Access

rooted. Thank you @hray for the hint. PM if you want a nudge in the right direction. Cheers @egre55 for the box.

rooted! Thank you @egre55 for the box. Learned a lot and improved my Windows cmd skills.

Special thanks to @MrFlash24 and @hray for the tips. This is just my 2nd box and would take a longer time to root w/o your help.

@nagarajnow said:
can anyone pls share which tool have you used to crack acc*** C0n****.zip file? I used zipjohn with rockyou and failed,

Please check B****.mdb File

I spent 3 hours absolutely hating this privesc portion, until I finally figured it out. I feel so accomplished, and I learned a ton about privesc on windows! Something I’ve been fairly weak in. This might even be my favorite challenge now.

If anyone is still struggling, the hints above are all you need. really read the man pages! ALL OF IT!

@baseball737 said:
Can someone help me with the privesc I run with r***s, i’ve used the .exe file but after more then 150+ tries and trying it on my own windows machine. I still can’t get it to work…

Rooted, thanks to @MrFlash24

Hi, scanning using nmap and it show f** and t****t is closed, it is ok? I read some post in this thread they login to f** then download something. anyone can give me hint?

@darkcyber said:
Hi, scanning using nmap and it show f** and t****t is closed, it is ok? I read some post in this thread they login to f** then download something. anyone can give me hint?

nevermind, wrong thread. I should this is about Access machine, not Active machine.

I wouldn’t have figured to use r**** without the hints here. What was I supposed to find on this box that would’ve led me to try using this tool on my own?

Yo guys,

I’m stuck on what i believe to be the last part of root priv esc.
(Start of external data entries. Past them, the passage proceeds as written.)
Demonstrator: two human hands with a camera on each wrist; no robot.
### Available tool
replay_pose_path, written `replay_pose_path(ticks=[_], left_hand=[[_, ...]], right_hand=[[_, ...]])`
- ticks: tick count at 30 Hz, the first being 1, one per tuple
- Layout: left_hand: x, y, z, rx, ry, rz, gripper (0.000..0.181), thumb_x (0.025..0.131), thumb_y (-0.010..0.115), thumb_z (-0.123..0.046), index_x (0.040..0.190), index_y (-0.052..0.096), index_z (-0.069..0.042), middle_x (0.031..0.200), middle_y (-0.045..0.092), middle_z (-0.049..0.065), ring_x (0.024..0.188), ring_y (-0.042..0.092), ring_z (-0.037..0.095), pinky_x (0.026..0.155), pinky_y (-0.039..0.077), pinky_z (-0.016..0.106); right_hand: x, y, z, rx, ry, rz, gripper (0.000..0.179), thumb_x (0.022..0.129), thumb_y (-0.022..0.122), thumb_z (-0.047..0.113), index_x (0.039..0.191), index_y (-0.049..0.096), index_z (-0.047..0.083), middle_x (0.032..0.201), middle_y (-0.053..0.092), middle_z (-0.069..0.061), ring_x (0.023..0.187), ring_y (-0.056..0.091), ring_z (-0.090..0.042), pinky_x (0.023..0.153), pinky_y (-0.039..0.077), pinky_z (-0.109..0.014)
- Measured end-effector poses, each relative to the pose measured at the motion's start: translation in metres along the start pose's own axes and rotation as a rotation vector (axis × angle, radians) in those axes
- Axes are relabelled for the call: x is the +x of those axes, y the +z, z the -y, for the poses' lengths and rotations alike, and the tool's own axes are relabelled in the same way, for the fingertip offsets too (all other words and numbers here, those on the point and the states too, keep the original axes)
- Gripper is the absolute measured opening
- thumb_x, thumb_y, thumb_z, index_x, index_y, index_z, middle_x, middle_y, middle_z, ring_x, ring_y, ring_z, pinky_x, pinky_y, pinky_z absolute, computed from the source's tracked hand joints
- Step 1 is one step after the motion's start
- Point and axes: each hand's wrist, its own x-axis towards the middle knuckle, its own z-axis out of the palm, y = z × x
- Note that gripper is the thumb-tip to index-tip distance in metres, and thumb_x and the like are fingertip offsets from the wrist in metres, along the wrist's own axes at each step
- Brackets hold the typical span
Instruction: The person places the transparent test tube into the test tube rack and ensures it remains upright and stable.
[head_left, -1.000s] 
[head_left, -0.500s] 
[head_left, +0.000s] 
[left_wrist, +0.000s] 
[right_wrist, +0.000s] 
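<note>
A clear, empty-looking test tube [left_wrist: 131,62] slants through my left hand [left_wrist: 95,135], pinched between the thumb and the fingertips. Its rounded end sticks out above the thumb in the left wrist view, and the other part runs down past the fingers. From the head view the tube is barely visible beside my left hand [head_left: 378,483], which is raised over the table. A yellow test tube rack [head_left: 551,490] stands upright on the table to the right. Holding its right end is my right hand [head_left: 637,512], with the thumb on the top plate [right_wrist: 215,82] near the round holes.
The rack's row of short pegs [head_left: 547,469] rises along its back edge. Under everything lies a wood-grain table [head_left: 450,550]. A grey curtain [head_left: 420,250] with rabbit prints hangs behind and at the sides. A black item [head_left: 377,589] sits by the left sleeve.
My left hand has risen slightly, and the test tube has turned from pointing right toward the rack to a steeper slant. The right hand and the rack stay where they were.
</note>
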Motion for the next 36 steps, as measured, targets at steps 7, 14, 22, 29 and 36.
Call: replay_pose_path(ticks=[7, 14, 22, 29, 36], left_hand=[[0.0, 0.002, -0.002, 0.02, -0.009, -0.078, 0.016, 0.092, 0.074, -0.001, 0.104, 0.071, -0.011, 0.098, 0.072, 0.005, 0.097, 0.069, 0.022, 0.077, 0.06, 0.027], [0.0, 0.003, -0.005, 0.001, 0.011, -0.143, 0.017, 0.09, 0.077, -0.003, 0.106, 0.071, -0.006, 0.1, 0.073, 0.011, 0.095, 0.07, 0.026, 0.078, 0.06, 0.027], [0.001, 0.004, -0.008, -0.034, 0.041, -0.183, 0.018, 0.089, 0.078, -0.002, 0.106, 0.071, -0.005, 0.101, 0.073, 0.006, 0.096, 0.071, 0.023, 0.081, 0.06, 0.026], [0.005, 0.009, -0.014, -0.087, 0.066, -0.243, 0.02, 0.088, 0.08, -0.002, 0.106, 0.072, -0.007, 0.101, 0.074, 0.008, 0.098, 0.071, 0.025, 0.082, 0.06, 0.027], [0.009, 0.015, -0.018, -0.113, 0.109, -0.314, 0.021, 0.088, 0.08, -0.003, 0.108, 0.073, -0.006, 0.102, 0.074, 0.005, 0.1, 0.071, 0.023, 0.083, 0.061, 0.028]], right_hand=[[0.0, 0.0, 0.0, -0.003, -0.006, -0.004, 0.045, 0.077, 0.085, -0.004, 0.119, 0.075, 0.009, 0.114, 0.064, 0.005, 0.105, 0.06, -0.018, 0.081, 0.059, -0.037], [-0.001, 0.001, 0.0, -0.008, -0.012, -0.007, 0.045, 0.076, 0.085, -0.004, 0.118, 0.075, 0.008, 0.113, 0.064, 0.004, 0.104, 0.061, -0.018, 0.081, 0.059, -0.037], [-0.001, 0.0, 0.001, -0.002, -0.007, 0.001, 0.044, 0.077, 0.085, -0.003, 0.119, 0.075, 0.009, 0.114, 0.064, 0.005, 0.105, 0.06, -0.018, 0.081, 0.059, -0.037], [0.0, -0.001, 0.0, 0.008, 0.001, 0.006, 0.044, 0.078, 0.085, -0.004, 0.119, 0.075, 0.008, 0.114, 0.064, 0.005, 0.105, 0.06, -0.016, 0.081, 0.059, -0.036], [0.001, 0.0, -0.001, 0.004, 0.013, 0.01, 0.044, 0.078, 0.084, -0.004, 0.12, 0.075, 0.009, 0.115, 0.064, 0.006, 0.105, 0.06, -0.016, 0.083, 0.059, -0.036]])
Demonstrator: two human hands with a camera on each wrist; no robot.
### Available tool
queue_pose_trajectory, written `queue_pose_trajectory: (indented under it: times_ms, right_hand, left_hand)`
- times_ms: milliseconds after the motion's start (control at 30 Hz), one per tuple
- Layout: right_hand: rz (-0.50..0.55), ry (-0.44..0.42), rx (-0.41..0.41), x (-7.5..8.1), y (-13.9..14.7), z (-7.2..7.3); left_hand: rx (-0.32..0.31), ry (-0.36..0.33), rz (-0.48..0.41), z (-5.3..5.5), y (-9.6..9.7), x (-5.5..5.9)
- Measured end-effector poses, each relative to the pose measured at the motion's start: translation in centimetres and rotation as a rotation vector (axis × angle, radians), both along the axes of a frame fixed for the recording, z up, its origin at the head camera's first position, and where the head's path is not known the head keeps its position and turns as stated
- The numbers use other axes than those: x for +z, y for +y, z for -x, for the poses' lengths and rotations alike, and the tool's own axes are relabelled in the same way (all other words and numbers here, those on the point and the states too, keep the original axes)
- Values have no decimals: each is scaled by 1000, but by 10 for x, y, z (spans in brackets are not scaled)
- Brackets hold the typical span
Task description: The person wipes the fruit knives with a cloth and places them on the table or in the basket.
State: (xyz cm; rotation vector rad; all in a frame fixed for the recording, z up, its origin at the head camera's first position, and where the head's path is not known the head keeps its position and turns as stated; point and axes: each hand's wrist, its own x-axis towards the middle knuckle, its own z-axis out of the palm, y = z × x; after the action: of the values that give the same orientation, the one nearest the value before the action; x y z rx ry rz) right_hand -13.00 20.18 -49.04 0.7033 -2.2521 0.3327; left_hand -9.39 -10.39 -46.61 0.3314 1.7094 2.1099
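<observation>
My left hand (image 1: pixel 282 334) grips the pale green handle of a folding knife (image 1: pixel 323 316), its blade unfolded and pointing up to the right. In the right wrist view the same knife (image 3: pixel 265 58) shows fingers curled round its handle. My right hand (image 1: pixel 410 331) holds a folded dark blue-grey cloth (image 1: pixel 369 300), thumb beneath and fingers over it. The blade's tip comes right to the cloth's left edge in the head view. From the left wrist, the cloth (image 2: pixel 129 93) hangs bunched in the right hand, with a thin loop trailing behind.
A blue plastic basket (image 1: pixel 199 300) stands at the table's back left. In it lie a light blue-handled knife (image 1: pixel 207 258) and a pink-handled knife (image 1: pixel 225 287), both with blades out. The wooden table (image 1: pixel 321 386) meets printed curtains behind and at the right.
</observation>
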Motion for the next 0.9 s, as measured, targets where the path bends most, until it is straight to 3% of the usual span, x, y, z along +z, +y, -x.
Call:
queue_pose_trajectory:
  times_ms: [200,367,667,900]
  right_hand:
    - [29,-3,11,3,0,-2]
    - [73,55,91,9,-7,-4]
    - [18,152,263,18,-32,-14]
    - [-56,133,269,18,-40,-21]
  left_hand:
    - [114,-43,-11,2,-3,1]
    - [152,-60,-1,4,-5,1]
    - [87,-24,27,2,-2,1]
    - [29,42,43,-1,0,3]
Found the Z********** flaw but struggling to leverage it. Advice would be appreciated!

finally got the privesc after WAY too many hours. figured out what i probably have to do in the first 15 minutes, struggled with the rest for wayyyy too long

do yourself a favour and try whatever you’re doing on an actual windows machine before you try it on this box. it will save you massive headaches

@rowbot said:
Looking to learn a lesson here. For PE, how did you know to use R**? I take it the Z** was a rabbit hole?

I have the same question. Without the ton of spoilers on this forum how would you have figured out that the command mentioned everywhere was the PE vector ? After I enumerated the box It didnt look like the PE was thru an obvious PE Exploit because the box was fully patched but other than that nothing hinted at this being the route to PE.

Thanks!

r00ted! thanks to @YellowBanana and @numbfrank

if anyone goes for the r***s option look for the manual! and syntax syntax syntax. Even though I though I had everything correct there was a small piece missing.

Hi everyone,
I am still stuck after getting the password from the pst file. I don’t know where to find the “security” account. Please can I get a hint.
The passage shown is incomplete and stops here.